Everything from the line with "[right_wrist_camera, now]" to the line with "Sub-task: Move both" in the listing below, both lines included, needs to be copied exactly, apart from the pictures.

◆ ◆ ◆ ◆ ◆ ◆ ◆

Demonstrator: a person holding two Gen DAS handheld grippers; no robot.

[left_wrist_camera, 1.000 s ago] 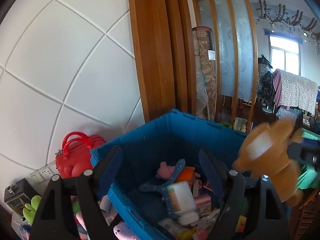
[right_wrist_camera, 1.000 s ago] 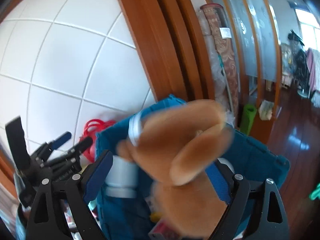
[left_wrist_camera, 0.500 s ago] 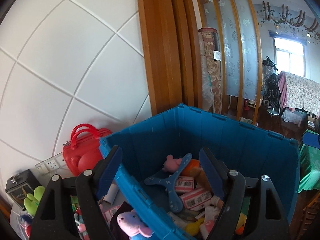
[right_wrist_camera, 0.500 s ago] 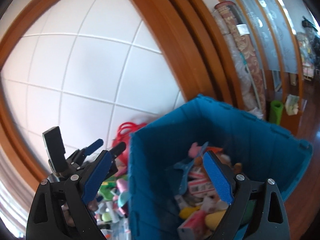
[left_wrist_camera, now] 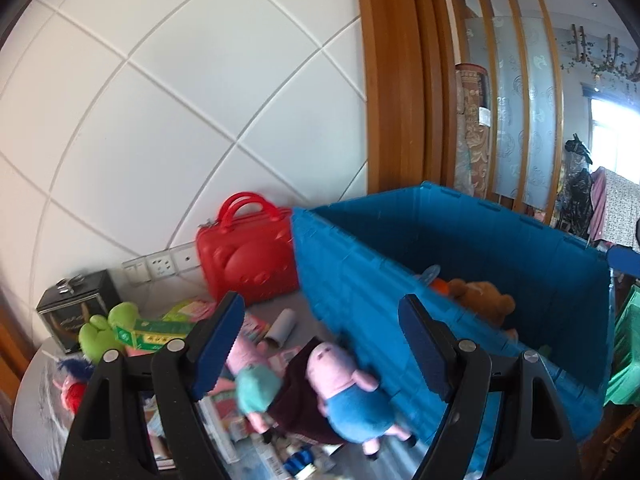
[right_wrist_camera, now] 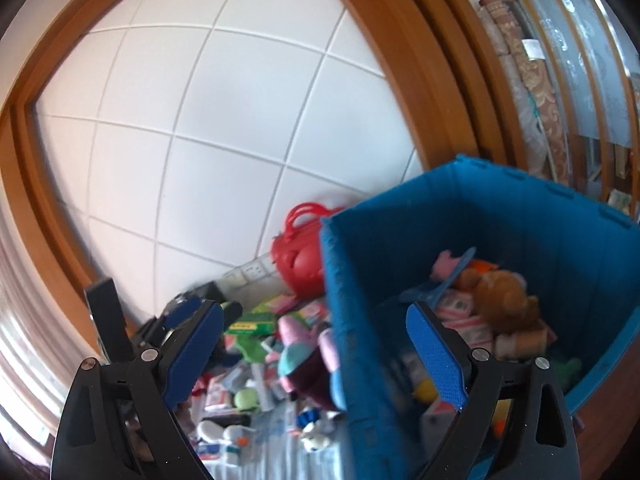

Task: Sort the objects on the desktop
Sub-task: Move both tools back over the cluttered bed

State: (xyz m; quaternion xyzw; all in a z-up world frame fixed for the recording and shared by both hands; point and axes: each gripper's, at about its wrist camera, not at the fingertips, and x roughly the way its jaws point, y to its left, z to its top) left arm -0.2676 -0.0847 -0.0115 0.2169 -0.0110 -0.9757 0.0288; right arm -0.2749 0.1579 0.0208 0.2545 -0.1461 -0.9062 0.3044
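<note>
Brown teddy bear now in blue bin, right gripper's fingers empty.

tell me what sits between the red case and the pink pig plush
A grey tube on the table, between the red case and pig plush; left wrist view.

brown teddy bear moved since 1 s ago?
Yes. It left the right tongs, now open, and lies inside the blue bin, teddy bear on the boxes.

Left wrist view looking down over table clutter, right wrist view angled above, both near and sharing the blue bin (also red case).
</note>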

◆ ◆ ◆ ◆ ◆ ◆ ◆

# Result for this task
[right_wrist_camera, now] 

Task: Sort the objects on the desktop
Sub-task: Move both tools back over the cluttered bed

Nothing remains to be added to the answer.